With regard to cyber-schooling:

Try to monitor time sitting at the computer. We put on weight during our cyber-schooling.

There is busy work for cyber-schooling, but it felt more like office work, using the scanner, submitting work electronically. If you like office work (which can be therapeutic, because it tends to not require a lot of thought and you can veg out at that moment or think about whatever else you want to think about), then you might like that office feel. Gifted children like an office environment generally in my experience. Regular classrooms seem so loud and chaotic to gifted persons and can be so unnecessarily stressful.

If you do pure homeschooling, pick the books that you (if you are the supervising adult) and your child are dying to read together. Bring your gifted student to the library and local book store and notice what you are drawn to.

I think there is a site called hoagies for gifted that may be a main source of homeschooling info. Read all of the rules for homeschooling and meet the people in your area that are homeschooling to see if it feels like it will work for you.

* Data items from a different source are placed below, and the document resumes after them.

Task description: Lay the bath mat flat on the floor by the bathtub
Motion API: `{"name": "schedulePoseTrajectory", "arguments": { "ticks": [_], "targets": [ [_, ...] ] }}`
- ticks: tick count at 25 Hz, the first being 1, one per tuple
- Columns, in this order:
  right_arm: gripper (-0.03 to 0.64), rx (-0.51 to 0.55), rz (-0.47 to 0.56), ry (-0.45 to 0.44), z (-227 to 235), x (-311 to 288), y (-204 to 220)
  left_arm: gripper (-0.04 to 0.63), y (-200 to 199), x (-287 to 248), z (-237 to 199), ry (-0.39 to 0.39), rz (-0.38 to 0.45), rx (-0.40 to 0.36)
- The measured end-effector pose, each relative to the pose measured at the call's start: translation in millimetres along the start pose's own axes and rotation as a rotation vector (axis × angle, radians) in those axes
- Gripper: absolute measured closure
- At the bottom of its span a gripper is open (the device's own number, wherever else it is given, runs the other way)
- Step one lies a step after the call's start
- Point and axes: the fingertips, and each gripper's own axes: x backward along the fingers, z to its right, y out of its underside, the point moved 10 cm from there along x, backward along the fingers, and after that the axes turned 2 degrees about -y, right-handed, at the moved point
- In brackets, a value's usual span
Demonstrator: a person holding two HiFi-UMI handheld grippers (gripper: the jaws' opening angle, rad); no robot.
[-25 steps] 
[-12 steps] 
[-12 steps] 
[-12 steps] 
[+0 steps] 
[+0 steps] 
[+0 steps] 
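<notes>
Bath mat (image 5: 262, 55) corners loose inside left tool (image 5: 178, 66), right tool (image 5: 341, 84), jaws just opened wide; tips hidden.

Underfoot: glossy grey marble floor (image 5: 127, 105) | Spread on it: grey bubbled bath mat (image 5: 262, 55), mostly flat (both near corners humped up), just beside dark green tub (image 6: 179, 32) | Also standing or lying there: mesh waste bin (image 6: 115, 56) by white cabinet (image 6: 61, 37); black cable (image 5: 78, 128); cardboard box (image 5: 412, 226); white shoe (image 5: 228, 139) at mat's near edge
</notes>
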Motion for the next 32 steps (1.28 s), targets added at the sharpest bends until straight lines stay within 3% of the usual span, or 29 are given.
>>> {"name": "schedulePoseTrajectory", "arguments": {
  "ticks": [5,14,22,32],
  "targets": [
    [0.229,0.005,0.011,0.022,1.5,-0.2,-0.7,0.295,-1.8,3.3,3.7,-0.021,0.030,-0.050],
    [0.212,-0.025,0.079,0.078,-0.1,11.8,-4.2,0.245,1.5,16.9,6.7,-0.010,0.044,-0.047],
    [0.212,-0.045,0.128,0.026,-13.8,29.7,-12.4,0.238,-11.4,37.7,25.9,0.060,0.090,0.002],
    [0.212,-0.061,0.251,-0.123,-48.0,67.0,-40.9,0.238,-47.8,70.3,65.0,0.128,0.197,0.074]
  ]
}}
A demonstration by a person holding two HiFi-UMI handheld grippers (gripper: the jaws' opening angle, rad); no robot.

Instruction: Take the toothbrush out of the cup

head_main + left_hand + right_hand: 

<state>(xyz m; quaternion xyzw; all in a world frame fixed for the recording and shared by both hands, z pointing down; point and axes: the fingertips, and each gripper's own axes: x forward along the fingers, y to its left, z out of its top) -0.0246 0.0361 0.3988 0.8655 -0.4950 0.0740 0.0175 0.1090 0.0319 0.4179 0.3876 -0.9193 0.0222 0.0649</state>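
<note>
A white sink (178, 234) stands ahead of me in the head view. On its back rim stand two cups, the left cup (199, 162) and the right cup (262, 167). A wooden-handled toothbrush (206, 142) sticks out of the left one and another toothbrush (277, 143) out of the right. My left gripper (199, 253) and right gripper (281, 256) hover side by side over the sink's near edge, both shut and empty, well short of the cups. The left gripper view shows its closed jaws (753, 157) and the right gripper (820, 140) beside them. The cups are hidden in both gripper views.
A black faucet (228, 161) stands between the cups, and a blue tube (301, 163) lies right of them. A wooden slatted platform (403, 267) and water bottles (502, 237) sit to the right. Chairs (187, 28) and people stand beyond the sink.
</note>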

When we purely homeschooled we felt like we had to document every discussion we had in a day and the copybook was getting so full that it actually created its own admin. restraints. We never log everything we read -- that feels annoying and intrusive to us (whether it should feel annoying or not, it's probably definitely an uncomfortable feeling of invasion of our privacy, although everyone might feel differently).

Good Luck. Sounds exciting. Sorry if we didn't have more specifics for you.